Grilling tends to allow more fat to drip away than braising or roasting, where the meat sits in its own rendered fat. But the differences between methods were modest for most cuts. The biggest factor in how much fat ends up on your plate is the cut you start with, not how you cook it. Trimming visible fat before cooking and draining rendered fat afterward are the most reliable ways to reduce fat intake from fattier cuts.

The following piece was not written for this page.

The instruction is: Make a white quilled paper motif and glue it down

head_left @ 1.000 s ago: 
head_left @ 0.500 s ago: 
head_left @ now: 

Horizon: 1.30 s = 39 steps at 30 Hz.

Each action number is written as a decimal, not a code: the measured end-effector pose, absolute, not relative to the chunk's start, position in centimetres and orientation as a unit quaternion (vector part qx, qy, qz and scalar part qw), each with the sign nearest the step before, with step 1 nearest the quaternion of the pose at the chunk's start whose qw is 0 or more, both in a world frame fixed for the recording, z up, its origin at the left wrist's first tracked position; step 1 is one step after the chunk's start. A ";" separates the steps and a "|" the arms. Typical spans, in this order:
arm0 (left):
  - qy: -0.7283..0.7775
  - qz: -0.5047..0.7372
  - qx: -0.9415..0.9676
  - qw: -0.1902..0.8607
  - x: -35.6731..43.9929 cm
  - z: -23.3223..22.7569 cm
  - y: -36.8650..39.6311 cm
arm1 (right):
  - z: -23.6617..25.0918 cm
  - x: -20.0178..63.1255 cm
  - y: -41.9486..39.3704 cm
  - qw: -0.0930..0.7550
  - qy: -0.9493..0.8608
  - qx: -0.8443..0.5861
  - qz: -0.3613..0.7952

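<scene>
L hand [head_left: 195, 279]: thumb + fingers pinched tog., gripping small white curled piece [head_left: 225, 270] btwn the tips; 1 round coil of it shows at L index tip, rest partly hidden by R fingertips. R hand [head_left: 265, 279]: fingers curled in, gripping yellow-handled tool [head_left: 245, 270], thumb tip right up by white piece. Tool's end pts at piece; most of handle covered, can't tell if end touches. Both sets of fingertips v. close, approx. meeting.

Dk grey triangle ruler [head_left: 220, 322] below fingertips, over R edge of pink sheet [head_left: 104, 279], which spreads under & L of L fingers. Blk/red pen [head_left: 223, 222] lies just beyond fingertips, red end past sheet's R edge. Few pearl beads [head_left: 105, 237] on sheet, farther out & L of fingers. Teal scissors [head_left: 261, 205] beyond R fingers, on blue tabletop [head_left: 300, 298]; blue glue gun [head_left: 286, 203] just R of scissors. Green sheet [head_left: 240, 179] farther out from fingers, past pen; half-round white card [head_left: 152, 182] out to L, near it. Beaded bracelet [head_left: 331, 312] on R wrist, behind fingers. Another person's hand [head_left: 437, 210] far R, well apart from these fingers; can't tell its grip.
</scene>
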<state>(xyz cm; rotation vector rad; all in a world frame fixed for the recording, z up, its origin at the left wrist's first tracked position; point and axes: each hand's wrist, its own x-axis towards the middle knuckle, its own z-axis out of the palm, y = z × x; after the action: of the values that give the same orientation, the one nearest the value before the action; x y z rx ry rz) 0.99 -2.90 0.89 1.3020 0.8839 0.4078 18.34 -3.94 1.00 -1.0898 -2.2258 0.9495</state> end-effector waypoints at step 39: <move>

Choosing Between Fatty and Lean Cuts

The practical tradeoff is straightforward: fattier cuts tend to be more flavorful, more tender, and more forgiving to cook, but they deliver substantially more saturated fat and calories. If you enjoy ribeye or pork belly, smaller portions and less frequent servings are the simplest adjustment. Swapping to USDA Select over Prime, choosing skinless poultry, or opting for 90/10 ground beef over 80/20 can cut fat by 30 to 50% per serving without eliminating the foods entirely.

For processed meats like salami and pepperoni, the combination of high fat, high sodium, and preservatives makes them worth treating as occasional foods rather than daily staples. Turkey-based versions of these products exist and are typically lower in fat, though they can still be high in sodium.